It’s not a full reversal of the ATF’s decision classifying Q, LLC’s Honey Badger pistol as a short-barreled rifle, but it’s a step in the right direction. That’s according to Josh Savani, NRA-ILA’s director of research and information, who joins me on today’s Bearing Arms’ Cam & Co. with an update on latest efforts to rein in the agency’s abuses.
As the Washington Free Beacon‘s Stephen Gutowski reported on Wednesday, the ATF followed up its original cease-and-desist demand to gunmaker Q, LLC with a letter this week advising the company that the order has been suspended for 60 days while the Department of Justice reviews the ATF’s determination that the Honey Badger is actually a short-barreled rifle that falls under the auspices of the National Firearms Act instead of an AR-15 pistol with an integrated stabilizing brace.
“The purpose of this suspension is to allow the United States Department of Justice to further review the applicability of the National Firearms Act to the manufacture and transfer of the model ‘Honey Badger Pistol’ firearm,” ATF chief counsel Joel Roessner said in a letter. The move gave the gun company and owners of such weapons—which have been legal since 2012—a 60-day reprieve.
That puts a final determination off until after the November elections, and Savani says if Joe Biden and Kamala Harris wins, he expects the ATF to take a hard line on the Honey Badger, though the new administration will also have bigger fish to fry.

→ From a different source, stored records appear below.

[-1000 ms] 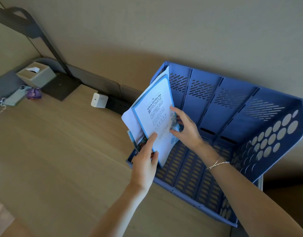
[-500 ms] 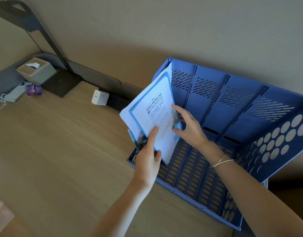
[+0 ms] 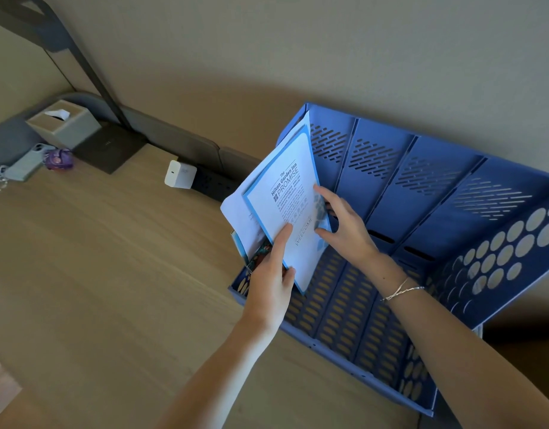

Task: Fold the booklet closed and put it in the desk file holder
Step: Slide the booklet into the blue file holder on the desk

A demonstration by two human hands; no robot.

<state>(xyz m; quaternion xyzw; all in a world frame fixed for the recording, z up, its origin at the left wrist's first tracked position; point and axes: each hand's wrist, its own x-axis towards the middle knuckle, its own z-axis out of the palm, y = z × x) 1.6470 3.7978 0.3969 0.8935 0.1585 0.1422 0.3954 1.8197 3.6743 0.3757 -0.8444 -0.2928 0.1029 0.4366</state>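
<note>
A white booklet (image 3: 290,193) with a light-blue border and printed text stands closed and tilted in the leftmost slot of the blue desk file holder (image 3: 428,196). Other papers and a colourful leaflet (image 3: 260,253) lean behind it on the left. My left hand (image 3: 274,274) pinches the booklet's lower left edge, thumb on the cover. My right hand (image 3: 344,224) rests its fingertips on the booklet's right edge from inside the holder, fingers spread.
The holder sits on a wooden desk (image 3: 106,274) against a beige wall. At the back left are a tissue box (image 3: 62,126), a phone (image 3: 28,164), a purple object (image 3: 59,159), a dark lamp base (image 3: 109,148) and a white charger (image 3: 180,174) in a power strip.
The booklet has sunk slightly deeper into the left slot. Both hands stay on it, with the view shifted a little.
</note>
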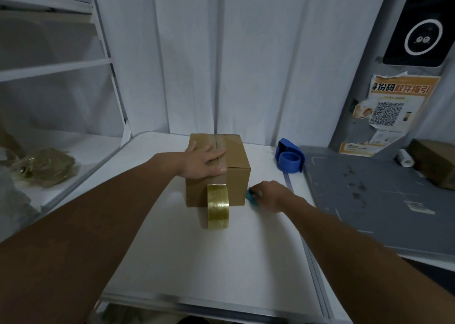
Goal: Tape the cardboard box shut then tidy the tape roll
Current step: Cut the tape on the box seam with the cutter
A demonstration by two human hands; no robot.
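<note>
Head view shows the cardboard box (237, 185) in the middle of a white table (197, 262). Its top flaps are down and meet in a line. A strip of clear tape looks to run along that line from the far edge to the near edge and down the near side. The tape roll (218, 206) stands on its edge right against the near side of the box. I think the strip is not cut from the roll yet.

The left hand (204, 161) lies flat on top of the box with its fingers straight, pressing down over the line. The right hand (270, 195) is low on the table, just right of the box's near corner. Its fingers bend over a small blue-green thing (251, 197), maybe a cutter. I cannot tell if the hand has hold of it.

So the top looks almost taped. What is left, I think, is to cut the tape, press the end down and put the roll away.

The box is shut, so what is in it cannot be seen. A blue tape holder (290, 157) sits to the far right of the box, and no roll shows on it. A shelf (49, 70) on the left has a crumpled yellowish bundle (44, 167) lying below it. A grey mat (369, 200) lies to the right.
</note>
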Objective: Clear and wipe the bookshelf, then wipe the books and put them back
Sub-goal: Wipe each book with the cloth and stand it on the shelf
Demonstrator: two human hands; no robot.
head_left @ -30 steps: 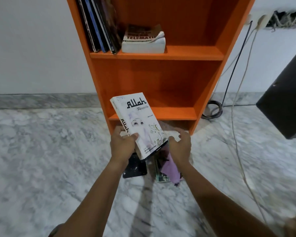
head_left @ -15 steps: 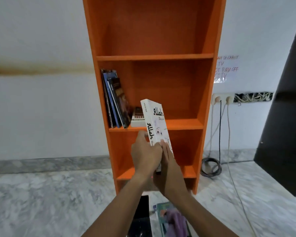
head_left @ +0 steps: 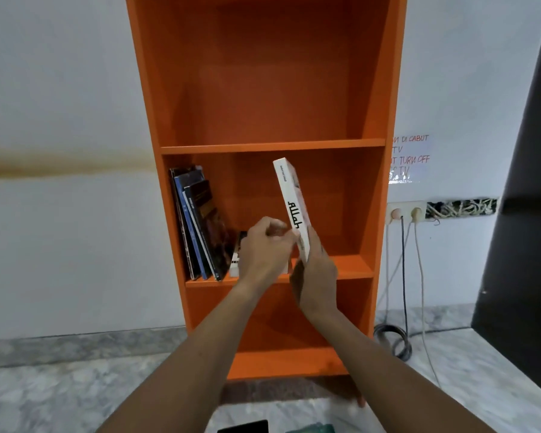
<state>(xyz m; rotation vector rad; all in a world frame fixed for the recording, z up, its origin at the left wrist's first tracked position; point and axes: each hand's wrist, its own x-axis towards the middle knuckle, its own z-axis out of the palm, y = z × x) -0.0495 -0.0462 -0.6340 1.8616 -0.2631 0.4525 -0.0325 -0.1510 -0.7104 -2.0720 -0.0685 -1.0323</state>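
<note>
White book [head_left: 292, 207] held upright, spine toward the camera, top tilted slightly left, in front of the middle compartment of the orange bookshelf [head_left: 269, 145]. Right hand [head_left: 314, 273] closed around the book's lower end, that grip wrapped from the right side and beneath. Left hand [head_left: 263, 251] curled at the book's lower left edge, fingers bent and touching the spine (whether pinching or merely steadying, cannot tell). Left of the grip, leaning books [head_left: 200, 226] stood against the compartment's left wall; a flat-lying book [head_left: 236, 257] just behind the left hand, mostly hidden. Above the grip, upper compartment bare. Below, lowest shelf bare, then marble floor [head_left: 60, 398]. Right of the grip, wall sockets [head_left: 405, 212] with cables [head_left: 403, 276] hanging down.
</note>
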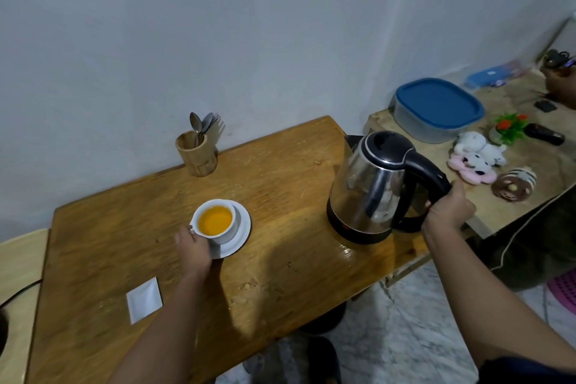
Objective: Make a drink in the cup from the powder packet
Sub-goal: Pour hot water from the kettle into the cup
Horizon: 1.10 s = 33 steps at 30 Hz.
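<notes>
A white cup (231, 229) holding orange liquid stands on a white saucer (242, 232) in the middle of the wooden table (280, 171). My left hand (194, 248) grips the cup by its handle on the near left side. To the right, a steel electric kettle (371, 187) with a black lid and handle stands upright on the table. My right hand (448, 212) is closed around the kettle's handle. A white powder packet (144, 299) lies flat near the table's front left.
A wooden holder (197, 153) with spoons and forks stands by the wall behind the cup. On a second table to the right sit a blue-lidded container (438, 107), small plush toys (477, 156) and other clutter. A cable (18, 291) runs at far left.
</notes>
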Tool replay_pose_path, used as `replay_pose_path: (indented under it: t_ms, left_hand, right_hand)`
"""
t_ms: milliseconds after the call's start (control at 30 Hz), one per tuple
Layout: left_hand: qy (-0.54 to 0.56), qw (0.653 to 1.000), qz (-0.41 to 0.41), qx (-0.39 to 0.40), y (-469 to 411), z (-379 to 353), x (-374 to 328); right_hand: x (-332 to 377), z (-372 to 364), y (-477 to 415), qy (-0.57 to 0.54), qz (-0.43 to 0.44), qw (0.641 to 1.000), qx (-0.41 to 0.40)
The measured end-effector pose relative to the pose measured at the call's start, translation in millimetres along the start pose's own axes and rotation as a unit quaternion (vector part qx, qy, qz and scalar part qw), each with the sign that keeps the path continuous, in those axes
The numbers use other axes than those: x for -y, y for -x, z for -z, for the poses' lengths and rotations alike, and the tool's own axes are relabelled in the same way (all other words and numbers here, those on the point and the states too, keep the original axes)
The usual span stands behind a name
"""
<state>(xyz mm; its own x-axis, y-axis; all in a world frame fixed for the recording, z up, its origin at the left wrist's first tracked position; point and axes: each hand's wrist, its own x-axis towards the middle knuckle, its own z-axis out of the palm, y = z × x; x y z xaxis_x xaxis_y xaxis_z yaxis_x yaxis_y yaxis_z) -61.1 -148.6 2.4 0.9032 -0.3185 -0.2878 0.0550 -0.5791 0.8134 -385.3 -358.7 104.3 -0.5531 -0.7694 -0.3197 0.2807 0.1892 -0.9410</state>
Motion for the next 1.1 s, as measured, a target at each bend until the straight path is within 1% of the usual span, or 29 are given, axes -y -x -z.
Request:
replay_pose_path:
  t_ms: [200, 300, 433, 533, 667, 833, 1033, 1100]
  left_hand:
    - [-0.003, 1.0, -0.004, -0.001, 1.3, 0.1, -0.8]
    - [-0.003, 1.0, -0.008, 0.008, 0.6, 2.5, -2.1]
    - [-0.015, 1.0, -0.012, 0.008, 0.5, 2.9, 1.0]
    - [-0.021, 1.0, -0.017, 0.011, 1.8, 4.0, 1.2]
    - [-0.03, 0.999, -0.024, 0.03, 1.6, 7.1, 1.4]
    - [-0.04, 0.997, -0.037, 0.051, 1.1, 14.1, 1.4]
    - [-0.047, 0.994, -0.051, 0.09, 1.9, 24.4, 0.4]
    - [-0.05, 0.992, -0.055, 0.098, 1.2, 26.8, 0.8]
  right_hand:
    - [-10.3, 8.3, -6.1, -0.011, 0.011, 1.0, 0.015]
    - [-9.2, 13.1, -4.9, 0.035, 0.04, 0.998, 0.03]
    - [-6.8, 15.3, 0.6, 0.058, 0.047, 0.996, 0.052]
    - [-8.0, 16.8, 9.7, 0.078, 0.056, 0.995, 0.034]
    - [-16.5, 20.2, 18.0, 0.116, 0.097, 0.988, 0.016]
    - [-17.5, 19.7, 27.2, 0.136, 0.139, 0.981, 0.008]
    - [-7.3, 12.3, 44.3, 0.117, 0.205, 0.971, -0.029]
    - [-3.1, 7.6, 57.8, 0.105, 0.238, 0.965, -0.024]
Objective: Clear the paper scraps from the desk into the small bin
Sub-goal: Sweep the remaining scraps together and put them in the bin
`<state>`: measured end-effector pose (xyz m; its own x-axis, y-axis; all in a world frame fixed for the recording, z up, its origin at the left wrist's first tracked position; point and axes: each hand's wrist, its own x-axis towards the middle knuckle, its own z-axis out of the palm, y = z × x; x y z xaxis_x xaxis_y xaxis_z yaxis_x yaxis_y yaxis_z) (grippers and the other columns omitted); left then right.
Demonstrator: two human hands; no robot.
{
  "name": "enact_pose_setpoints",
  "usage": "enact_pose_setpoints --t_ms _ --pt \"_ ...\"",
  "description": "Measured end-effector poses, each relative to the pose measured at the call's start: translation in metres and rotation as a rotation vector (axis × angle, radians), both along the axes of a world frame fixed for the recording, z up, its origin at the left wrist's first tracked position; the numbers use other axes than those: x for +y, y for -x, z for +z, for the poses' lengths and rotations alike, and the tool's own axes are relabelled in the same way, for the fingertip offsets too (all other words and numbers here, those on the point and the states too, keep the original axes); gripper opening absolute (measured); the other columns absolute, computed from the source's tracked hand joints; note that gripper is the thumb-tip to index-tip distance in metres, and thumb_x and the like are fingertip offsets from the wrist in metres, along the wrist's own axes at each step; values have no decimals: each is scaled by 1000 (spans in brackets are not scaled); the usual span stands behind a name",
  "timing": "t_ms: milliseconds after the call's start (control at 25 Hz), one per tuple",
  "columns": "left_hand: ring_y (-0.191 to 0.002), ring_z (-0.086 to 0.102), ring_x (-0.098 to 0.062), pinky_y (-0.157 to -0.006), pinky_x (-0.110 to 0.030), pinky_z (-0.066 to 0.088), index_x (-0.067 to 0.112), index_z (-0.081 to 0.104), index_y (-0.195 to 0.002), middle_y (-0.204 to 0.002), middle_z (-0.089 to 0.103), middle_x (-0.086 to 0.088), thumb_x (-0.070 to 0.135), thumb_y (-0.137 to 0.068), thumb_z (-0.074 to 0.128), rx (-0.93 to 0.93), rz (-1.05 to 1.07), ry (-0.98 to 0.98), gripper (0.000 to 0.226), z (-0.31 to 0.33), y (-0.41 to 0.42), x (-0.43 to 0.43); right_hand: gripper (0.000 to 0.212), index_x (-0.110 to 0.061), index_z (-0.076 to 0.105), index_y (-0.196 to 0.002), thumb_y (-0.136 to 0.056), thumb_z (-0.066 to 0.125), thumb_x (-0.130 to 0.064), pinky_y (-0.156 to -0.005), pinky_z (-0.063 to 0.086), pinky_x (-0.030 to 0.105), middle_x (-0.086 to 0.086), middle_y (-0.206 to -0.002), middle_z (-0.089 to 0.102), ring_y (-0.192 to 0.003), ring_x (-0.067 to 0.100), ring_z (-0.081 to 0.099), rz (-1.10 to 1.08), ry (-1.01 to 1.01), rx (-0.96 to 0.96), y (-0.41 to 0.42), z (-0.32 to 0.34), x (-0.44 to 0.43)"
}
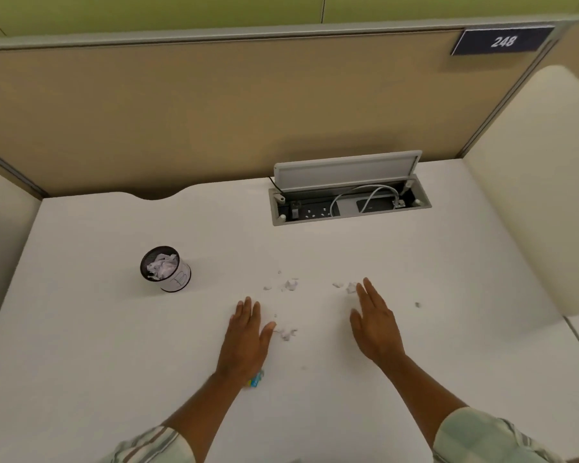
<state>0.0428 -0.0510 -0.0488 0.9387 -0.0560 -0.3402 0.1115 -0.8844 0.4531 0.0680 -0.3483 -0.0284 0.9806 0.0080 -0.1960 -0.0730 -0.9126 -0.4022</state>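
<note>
A small black mesh bin [166, 269] stands on the white desk [114, 345] at the left, with crumpled white paper inside. Several small white paper scraps lie mid-desk: one [291, 284] ahead of my left hand, one [286, 334] by its thumb, one [350, 287] at my right fingertips, a tiny one [417, 305] further right. My left hand [248, 335] lies flat and holds nothing. My right hand [375, 322] is also flat, fingers extended, holding nothing. A small blue-green scrap [256, 382] shows beside my left wrist.
An open cable hatch [348, 202] with sockets and a white cable sits at the back of the desk. Tan partition walls [214, 111] enclose the back and sides. A number plate reading 248 [503, 41] hangs at the top right.
</note>
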Motion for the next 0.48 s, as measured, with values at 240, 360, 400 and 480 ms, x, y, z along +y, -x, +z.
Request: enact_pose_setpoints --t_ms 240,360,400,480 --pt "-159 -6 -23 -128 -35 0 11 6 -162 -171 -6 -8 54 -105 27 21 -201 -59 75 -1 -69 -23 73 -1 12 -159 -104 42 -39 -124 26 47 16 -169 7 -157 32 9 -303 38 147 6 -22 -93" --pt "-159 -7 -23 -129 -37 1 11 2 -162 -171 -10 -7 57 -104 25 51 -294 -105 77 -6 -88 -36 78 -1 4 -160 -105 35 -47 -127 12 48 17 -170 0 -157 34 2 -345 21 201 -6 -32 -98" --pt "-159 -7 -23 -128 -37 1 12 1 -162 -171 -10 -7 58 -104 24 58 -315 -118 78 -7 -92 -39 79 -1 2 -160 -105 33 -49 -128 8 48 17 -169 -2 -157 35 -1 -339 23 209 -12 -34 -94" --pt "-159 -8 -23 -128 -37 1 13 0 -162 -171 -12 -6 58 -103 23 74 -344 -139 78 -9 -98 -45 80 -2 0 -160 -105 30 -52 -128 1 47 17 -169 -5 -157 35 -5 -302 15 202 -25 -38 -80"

As Savani points out, if a Biden administration pursues its gun control agenda, then it won’t just be the Honey Badger that would need to be registered under the NFA. Virtually every semi-automatic rifle, pistol, and shotgun that the administration declares to be “assault weapons” would either have to be handed over to the federal government or registered under the NFA. Possession of an unregistered NFA device is punishable by ten years in a federal prison and a fine of $250,000 per violation, and given the scope of the guns and magazines that Joe Biden wants to ban, tens of millions of legal gun owners could be turned into potential felons overnight if they refuse to comply with the order to register their arms with the government.
For now, anyway, that is a theoretical battle, and Savini says there is still work to be done with the ATF and the issue of pistol stabilizing braces. First and foremost, the ATF needs to come up with a clear standard for manufacturers, rather than the “I know it when I see it” approach to determining whether or not a pistol with a stabilizing brace is actually a short-barreled rifle. That arbitrary standard needs to be replaced with a regulation that is not only easily understood, but also makes sense.
Savani describes himself as “cautiously optimistic” that the Honey Badger issue can be resolved quickly, and says the White House is aware of the Honey Badger issue (which likely explains why DOJ is now reviewing the ATF’s decision), as are members of Congress. I think that cautious optimism is contingent on who wins in November, however.
With Election Day less than three weeks away, though, I expect that the bureaucrats in the ATF can stall any final determination on stabilizing braces until after we know who’ll be occupying the White House in 2021. The suspension of the cease-and-desist letter may not be everything that Q, LLC CEO Adam Johnson wants or needs, but for the moment, it may be the most he can hope for.